Saved data entries
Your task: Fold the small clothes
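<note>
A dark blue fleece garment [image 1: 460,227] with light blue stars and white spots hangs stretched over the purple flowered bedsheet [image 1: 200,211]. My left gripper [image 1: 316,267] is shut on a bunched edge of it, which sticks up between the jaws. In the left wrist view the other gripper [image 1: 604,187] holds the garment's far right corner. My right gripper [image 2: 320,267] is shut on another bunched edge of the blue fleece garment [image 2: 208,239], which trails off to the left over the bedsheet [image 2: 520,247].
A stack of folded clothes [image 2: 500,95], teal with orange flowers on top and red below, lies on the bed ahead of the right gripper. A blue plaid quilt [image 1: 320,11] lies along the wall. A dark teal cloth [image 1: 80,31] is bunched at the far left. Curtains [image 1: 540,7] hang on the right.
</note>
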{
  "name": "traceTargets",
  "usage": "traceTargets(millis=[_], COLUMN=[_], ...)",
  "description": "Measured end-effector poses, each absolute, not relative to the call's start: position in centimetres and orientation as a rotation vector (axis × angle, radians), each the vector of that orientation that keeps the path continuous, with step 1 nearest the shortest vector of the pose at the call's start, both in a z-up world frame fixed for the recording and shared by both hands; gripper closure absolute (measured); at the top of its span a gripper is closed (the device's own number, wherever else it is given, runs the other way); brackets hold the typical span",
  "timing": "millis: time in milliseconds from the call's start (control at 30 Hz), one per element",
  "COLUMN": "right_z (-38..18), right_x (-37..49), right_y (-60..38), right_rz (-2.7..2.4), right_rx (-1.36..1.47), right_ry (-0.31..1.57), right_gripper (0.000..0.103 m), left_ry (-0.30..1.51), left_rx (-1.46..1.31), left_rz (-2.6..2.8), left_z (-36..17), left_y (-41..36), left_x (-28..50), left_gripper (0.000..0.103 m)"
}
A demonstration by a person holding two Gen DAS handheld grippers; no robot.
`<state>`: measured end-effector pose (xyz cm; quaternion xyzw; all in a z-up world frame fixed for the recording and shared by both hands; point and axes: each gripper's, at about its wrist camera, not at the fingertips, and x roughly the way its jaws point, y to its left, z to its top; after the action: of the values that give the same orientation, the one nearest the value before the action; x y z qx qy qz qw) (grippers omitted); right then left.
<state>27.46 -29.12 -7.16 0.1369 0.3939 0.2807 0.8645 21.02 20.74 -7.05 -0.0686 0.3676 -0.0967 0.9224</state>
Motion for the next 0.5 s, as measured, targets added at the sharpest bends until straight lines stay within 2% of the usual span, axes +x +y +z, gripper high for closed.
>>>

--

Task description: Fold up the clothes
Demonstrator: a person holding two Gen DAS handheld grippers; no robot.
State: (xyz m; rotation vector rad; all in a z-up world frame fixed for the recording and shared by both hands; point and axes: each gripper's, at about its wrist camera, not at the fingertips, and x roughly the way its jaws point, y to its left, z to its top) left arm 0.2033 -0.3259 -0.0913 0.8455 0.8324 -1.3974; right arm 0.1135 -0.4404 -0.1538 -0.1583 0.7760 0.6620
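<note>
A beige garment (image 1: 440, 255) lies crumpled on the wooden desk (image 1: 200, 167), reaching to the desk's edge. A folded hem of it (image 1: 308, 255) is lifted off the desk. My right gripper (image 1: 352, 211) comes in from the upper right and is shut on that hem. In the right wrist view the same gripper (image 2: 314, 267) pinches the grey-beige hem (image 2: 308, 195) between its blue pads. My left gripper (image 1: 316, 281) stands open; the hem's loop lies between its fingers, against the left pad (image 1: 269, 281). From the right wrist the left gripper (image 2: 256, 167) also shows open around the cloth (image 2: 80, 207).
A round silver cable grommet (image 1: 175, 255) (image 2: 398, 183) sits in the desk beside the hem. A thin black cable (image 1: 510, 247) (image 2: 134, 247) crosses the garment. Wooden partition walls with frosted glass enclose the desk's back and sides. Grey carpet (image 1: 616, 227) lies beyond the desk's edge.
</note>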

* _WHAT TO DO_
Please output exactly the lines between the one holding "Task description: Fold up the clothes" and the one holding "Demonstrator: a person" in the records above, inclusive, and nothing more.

* _ANSWER SPACE_
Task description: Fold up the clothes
Demonstrator: a person holding two Gen DAS handheld grippers; no robot.

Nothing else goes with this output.